Through a seldom-used application of environmental law, officials in Santa Clara are bulldozing some of the last burrowing owl habitat left in the valley. But that's OK--when the guilt gets to be too much, they can think of Byron.

By Jim Rendon

CRAIG BREON DROPS HIS VOICE to a low murmur and reaches for his binoculars. Standing on a hot asphalt parking lot in north Santa Clara, the 33-year-old environmentalist with the Santa Clara Valley Audubon Society points out a rare and increasingly threatened species.

Happily nesting in the midst of this semi-developed hiccup in the valley's seamless mat of housing, freeway and office park is a burrowing owl, one of only 140 such birds left in the valley.

"Right there, it's over there," he says, pointing at a grassy brown mound on a tiny trapezoid of land that somehow escaped the asphalt truck. Less than a foot tall, the burrowing owl stands in front of a dark hole in the mound. It's easy to miss. The mottled brown markings blend the bird almost perfectly with the earth and grass around it. Through his binoculars, Breon watches a gray fuzz-ball chick dart from under a bush into the dark recess of the burrow behind. The bird seems to pay no attention to its scampering offspring; instead, it scans the world beyond its burrow with piercing yellow eyes.

But the bird's vigilance won't help her prepare for what's about to happen here. This island mound, and 100 other acres of owl nesting and foraging habitat--home to nine pairs of owls--is scheduled to be turned up and paved over. An office complex, a power substation and a soccer park will rise in this section of north Santa Clara. Right where this owl now sits, teenagers in fluorescent vests will soon direct SUVs overflowing with kids eager for a Saturday at Great America.

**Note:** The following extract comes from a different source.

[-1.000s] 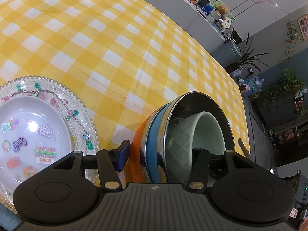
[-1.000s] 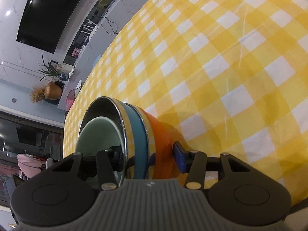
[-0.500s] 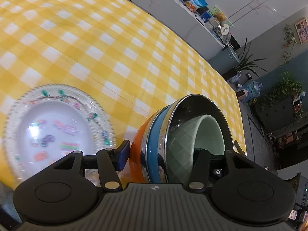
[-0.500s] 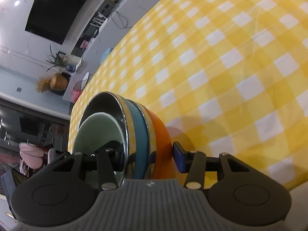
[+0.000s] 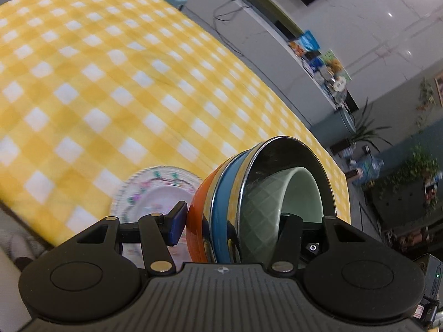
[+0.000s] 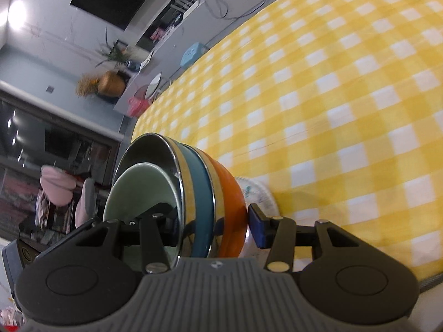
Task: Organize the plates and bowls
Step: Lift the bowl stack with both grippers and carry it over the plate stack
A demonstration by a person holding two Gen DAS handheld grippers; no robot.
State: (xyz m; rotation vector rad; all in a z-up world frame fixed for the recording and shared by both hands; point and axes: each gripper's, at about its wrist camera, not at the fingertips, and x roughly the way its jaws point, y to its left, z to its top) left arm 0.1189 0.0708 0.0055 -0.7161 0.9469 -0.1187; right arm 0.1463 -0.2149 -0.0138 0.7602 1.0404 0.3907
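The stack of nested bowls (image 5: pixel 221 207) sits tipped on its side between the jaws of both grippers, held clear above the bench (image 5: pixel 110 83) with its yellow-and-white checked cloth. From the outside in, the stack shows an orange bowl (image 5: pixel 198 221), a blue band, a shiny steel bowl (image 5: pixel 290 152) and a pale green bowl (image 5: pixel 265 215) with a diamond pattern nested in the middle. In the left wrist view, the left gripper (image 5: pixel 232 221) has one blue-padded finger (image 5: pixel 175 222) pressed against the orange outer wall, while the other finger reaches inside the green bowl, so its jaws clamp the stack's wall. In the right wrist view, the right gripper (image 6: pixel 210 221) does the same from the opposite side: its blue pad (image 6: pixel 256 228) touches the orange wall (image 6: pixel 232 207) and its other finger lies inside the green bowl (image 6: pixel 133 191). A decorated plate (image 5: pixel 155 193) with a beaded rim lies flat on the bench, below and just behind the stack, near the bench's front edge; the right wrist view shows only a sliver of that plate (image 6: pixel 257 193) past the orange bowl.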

"There's a good chance that the owl will go extinct from this region," says Breon, lowering his binoculars. "And it's not because city councils don't know about it; it's because they're choosing to let the owl go extinct."

THE CITY OF SANTA CLARA, which owns this largely undeveloped plot bordered by Tasman and Great America, has in the past few years worked hard to make cash off its surplus property in the valuable area known as the Golden Triangle. Most recently, the city negotiated one long-term lease on 77 acres of the land for a cool $4 million a year.

But there was the owl problem. Nine pairs of them, to be exact.

The burrowing owl, which lives in underground burrows left behind by ground squirrels, is protected on the federal level by the Migratory Bird Treaty Act and is considered a species of special concern by the California Department of Fish and Game. Because of the owl's status, the city of Santa Clara, profits or no profits, couldn't just haul off and bulldoze the owls in their burrows--or at least not without what is known in the arcana of environmental law as "mitigation."

So, following in the footsteps of the state Department of General Services in the controversial development of the Agnews site, also home to several pairs of burrowing owls, the state Department of Fish and Game presented Santa Clara with a solution: buy land 40 miles away in Byron.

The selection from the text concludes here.